Analyst · KeyBanc Capital. Please go ahead. Your line is open.

Okay. And I guess from what you have said where are we in the cost savings for I guess the total company and I know the vast majority are in the CMC business but where are we in the cost savings and then how much of that help from what you've laid out so far what you've achieved in 2017?

Mike Zugay

Management

I still think that -- we still have a good ways to go in terms of cost savings to run through the financial statements when you think about the fact that you know in prior calls I've talked about it and I'll stick with CMC because that is where the vast majority of this is coming from. We talked about and still feel good about $10 million of additional cost saving coming in 2017 and similar number coming in 2018. Now what offsets that somewhat or disguises some of that is when the RUPS business volumes are going down that's going to have a follow on effect obviously with the creosote volumes, so that will help, that will mute some of that savings but we still expect another $20 million or so of savings coming out of CMC over the next couple of years. In terms of what we've seen for this year, I mean we had in the bridge of somewhere in the neighborhood of $15 million to $16 million. So all told we'd be talking about $35 million over a three year period.

Ivan Marcuse

Analyst · KeyBanc Capital. Please go ahead. Your line is open.

Okay. And then moving on the performance chemicals real quick. Based on your guidance for sales it looks like sequentially in the fourth quarter if I did the math right sales would be roughly flat where from the third quarter and what I've expected some seasonality. So why would sales be up I guess just taking a midpoint 30% or so on a year over year basis in the fourth quarter, year-over-year but while your EBITDA will be based on your guidance you got call it $7 million, $8 million lower?

Mike Zugay

Management

Okay. I don't have those numbers in front of me. My expectation is that for the fourth quarter for Performance Chemicals would actually be up compared to the fourth quarter of last year.

Ivan Marcuse

Analyst · KeyBanc Capital. Please go ahead.
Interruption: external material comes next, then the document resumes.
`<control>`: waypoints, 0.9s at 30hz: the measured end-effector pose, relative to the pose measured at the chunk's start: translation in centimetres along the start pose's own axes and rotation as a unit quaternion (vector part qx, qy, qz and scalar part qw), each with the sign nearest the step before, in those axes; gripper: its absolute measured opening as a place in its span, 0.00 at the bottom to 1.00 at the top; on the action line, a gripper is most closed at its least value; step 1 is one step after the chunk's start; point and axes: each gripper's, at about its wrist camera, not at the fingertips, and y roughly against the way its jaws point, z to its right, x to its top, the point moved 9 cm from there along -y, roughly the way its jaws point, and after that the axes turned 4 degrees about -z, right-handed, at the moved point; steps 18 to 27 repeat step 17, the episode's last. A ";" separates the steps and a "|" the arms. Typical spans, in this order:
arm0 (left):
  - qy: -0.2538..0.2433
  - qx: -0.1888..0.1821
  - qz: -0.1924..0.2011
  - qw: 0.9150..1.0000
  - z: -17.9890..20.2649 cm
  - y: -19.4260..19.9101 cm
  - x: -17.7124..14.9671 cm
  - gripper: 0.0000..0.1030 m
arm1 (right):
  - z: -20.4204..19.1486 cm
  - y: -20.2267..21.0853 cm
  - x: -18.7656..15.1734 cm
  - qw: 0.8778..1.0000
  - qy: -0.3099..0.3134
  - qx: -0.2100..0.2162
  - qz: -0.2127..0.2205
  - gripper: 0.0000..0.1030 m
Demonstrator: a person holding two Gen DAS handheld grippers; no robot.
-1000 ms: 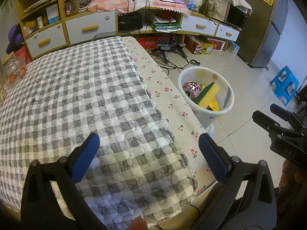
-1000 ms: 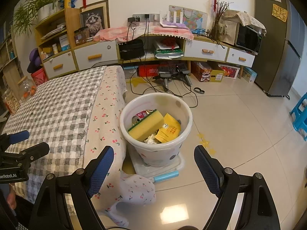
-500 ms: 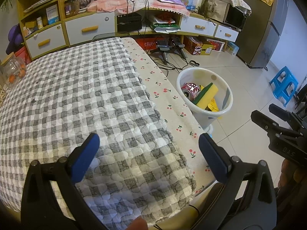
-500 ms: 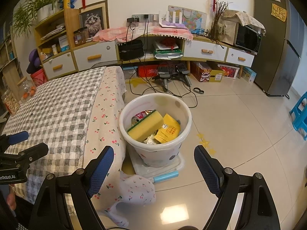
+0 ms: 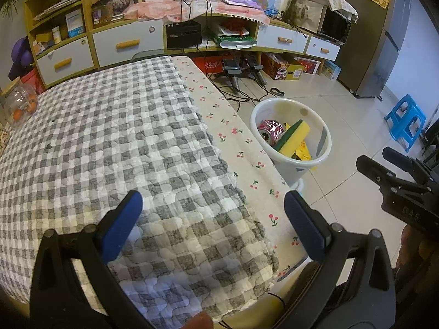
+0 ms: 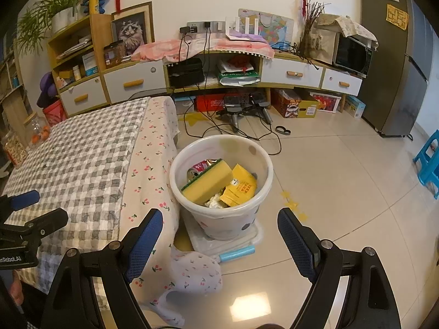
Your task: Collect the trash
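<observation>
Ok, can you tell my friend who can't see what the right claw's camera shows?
The open, empty right claw points at a white trash bin on the floor, holding a yellow sponge, a yellow wrapper and a crushed can. A table with a checkered cloth stands left of it.

Both views bright, even daylight, sharp mid-frame. Heavy fisheye bend w/ black corners. Glare patch on floor tiles (image 6: 248,307) just below and between right gripper's (image 6: 216,234) jaws. Soft shadows only; left gripper (image 5: 212,215) near edges slightly blurred.
</observation>
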 end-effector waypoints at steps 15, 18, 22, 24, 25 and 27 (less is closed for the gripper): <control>-0.004 0.007 0.011 1.000 0.1 0.7 0.2 0.99 | -0.5 -0.1 0.0 1.000 0.004 0.001 0.005 0.85; -0.007 0.007 0.006 1.000 0.1 0.7 0.2 0.99 | -0.5 -0.3 -0.2 1.000 0.005 0.000 0.005 0.85; -0.007 0.007 0.006 1.000 0.1 0.7 0.2 0.99 | -0.5 -0.3 -0.2 1.000 0.005 0.000 0.005 0.85; -0.007 0.007 0.006 1.000 0.1 0.7 0.2 0.99 | -0.5 -0.3 -0.2 1.000 0.005 0.000 0.005 0.85; -0.007 0.007 0.006 1.000 0.1 0.7 0.2 0.99 | -0.5 -0.3 -0.2 1.000 0.005 0.000 0.005 0.85; -0.007 0.007 0.006 1.000 0.1 0.7 0.2 0.99 | -0.5 -0.3 -0.2 1.000 0.005 0.000 0.005 0.85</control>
Your line is open.

I understand that but if you look at the third quarter your sales are flat sequentially essentially so then why wouldn’t be sure EBITDA be flat sequentially?

Mike Zugay

Management

Are we talking specifically Performance Chemicals, I apologize I'm just trying to--

Ivan Marcuse

Analyst · KeyBanc Capital. Please go ahead. Your line is open.

No, I'm just Performance Chemical, so year-to-date you've done what you've done in EBITDA so to get $80 million you have to you call it $14 million to $15 million in EBITDA right and then to get to your sales guidance you'd have to do a similar type of levels of sales in the fourth quarter than you did in third quarter which would be 30% increase on a year over year basis. So I'm just curious of why you're not -- why you're seeing an acceleration versus some seasonality and why is that down to the bottom line?

Mike Zugay

Management

I think obviously seasonality enters into it but in addition to that from a standpoint of profitability because we're out of capacity what we're having to do is buy material that we normally produce out of our [indiscernible] facility at a much lower cost and we're bringing that type of raw material in from places like China and India at a much higher cost.

Ivan Marcuse

Analyst · KeyBanc Capital. Please go ahead. Your line is open.

Did you had to do that in third quarter?

Mike Zugay

Management

A little bit but the problem is the exasperating itself.

Ivan Marcuse

Analyst · KeyBanc Capital. Please go ahead. Your line is open.

So you should have similar sales but your profitability is going to drop by 33% because of that?

Mike Zugay

Management

Yes. The material we’re bringing in that again is because we're out of capacity produce it ourselves, it's somewhere in the neighborhood of 30% or 40% more than we can produce it ourselves. So it's a hit, it's an impact and as Leroy mentioned before even in his script right now we're in the process of spending money from a capital standpoint in a couple of all our Performance Chemical facilities to make sure that in early to mid-2017 that we're able to go ahead and produce what's needed internally at that much lower cost. But right now we're caught in a little quandary that we can't produce enough, again the basic raw materials specifically basic Koppers carbonate and Kopper cost side and we're having to bring that in from foreign countries and when you take a look at the pricing and add into the transportation cost, it's substantially higher.

Ivan Marcuse

Analyst · KeyBanc Capital. Please go ahead. Your line is open.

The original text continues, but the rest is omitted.